According to the 1st law of thermodynamics, energy cannot be created or destroyed. Any "waste" energy from light bulbs is heat, 1:1 as efficient as an electric heater. However, as one answer already mentions, heat pumps can cheat by "stealing" the heat from the air and are much(up to ~4X) more efficient than resistive heating. However, unless you have a ground-source heat pump(superb, but very expensive and not an option in apartments) or water-source heat pump(need to live by a lake or river), you are looking at air-source heat pumps. They work well in mild climates, but can only work down to ~-4C temperatures(and they are only as efficient as resistive heating at that point.

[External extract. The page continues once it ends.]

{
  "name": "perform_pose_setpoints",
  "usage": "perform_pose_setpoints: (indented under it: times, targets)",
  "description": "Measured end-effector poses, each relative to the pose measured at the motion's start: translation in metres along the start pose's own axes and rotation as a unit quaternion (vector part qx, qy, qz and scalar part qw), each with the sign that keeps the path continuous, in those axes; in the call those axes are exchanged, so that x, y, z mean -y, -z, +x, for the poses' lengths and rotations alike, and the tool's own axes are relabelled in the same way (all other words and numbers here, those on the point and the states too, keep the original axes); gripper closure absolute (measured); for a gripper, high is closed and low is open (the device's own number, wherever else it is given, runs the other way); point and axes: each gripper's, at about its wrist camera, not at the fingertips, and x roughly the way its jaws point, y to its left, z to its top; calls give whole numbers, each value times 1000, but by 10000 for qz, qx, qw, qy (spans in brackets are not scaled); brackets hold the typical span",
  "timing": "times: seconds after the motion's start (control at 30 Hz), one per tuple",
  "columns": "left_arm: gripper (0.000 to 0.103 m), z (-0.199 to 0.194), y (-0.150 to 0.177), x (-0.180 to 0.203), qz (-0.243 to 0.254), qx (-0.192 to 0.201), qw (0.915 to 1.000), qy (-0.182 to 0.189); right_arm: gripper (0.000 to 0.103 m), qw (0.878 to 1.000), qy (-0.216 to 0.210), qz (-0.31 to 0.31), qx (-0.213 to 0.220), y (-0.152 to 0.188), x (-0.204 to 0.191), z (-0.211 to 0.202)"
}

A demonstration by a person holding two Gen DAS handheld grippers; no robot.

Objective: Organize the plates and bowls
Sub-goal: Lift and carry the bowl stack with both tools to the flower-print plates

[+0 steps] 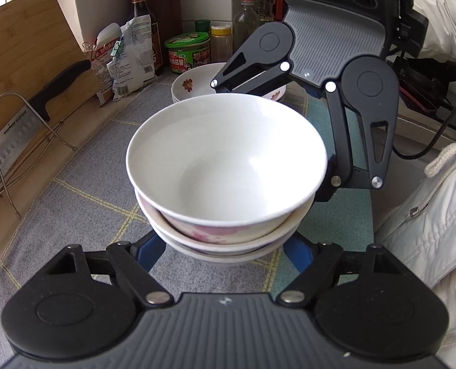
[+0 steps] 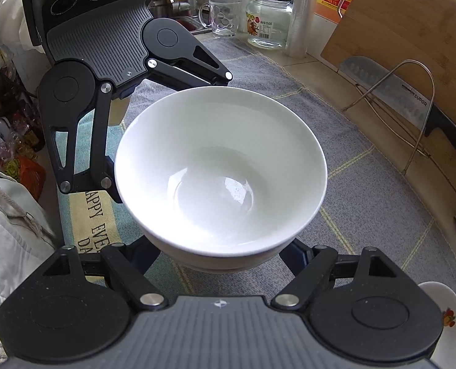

So if you live at high latitudes(e.g. Edmonton, Alberta, Canada), where the warm part of the year has lots of natural light from the long days anyways and the winter has the long nights you have to light and you only have resistive heating and you are lighting a room with a big south-facing window, then don't worry about the lightbulb efficiency, the aggregate difference will be negligible, but do worry about e.g. the ones in your garage.

Also consider air-conditioning if you have it, even in high-latitude climates with resistive heating, you might still need air-con in the summer if you are in a continental interior. Then, even if a light-bulb, in an interior room with no natural light, is happily heating your house in winter you'll still need it in summer, at which point it's not only using more energy, but also increasing your air-con load.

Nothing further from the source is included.